* EXERCISE DETAILS *
Answer with a number only: how many lines of the data contain "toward"?

* RECORDED DATA *
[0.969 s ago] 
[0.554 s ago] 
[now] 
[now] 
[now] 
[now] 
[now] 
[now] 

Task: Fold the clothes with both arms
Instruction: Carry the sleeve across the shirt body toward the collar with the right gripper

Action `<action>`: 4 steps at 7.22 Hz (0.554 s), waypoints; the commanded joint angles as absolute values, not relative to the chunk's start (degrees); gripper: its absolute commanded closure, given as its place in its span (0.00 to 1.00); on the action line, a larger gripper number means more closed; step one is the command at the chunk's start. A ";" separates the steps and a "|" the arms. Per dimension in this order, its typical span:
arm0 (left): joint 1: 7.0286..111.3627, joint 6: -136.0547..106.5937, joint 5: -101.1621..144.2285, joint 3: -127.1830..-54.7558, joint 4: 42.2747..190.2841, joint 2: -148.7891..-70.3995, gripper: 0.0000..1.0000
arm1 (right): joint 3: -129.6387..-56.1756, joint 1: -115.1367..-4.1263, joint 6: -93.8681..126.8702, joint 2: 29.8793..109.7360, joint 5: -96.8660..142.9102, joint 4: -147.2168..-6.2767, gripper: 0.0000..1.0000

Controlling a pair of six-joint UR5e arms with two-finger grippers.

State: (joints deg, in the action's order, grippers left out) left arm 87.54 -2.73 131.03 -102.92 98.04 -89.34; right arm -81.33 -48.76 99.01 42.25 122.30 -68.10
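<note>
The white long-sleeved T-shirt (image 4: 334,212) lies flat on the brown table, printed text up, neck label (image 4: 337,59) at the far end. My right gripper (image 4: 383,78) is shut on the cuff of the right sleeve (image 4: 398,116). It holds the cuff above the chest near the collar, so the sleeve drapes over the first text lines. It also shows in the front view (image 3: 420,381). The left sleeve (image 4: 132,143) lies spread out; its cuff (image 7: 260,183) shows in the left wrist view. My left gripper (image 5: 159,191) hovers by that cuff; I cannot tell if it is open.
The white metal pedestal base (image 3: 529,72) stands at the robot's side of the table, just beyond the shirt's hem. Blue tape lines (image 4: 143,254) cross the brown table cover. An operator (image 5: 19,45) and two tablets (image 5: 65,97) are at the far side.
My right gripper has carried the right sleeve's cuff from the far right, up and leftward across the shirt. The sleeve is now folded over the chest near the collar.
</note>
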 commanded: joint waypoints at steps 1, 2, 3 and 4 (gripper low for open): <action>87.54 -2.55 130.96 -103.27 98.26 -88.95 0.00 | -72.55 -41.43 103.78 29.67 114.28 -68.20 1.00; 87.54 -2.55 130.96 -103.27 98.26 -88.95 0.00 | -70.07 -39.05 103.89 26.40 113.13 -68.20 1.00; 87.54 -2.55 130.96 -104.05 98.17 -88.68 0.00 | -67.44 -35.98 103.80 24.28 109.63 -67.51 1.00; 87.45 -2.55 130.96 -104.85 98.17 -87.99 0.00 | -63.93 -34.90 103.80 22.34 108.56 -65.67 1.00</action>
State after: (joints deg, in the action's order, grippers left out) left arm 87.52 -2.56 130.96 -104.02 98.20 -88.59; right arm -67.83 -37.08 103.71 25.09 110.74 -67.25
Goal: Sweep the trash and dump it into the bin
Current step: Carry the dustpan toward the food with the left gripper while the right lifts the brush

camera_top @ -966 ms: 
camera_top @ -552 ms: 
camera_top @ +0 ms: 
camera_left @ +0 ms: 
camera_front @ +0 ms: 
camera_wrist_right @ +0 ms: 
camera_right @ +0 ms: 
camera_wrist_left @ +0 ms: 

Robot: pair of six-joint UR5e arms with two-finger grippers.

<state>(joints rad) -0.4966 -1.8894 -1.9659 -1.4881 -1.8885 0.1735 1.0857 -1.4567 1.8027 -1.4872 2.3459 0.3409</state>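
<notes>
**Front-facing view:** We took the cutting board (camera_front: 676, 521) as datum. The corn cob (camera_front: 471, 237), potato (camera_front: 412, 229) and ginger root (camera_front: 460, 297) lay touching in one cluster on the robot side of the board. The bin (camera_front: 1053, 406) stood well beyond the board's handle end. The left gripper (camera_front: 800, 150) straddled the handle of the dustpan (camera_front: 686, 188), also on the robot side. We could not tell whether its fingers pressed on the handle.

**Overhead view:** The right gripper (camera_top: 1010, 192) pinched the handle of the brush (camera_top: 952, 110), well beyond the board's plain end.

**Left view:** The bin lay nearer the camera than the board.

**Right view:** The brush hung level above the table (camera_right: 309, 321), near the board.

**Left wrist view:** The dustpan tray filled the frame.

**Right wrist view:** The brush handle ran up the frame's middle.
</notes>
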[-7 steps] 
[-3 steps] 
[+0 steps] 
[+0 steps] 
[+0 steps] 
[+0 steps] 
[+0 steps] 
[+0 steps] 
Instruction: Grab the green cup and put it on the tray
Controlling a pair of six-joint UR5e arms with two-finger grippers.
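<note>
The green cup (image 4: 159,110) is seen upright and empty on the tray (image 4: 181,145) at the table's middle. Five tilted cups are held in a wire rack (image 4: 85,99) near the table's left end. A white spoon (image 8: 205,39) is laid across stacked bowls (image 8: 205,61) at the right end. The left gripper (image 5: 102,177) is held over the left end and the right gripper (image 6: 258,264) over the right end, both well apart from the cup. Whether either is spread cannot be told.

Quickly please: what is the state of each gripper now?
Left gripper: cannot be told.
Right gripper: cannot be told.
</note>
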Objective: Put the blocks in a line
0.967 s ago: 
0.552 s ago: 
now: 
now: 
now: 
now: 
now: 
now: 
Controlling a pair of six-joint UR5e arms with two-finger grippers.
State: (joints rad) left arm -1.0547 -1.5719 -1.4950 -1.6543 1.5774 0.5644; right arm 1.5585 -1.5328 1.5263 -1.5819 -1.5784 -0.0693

* ANSWER *
2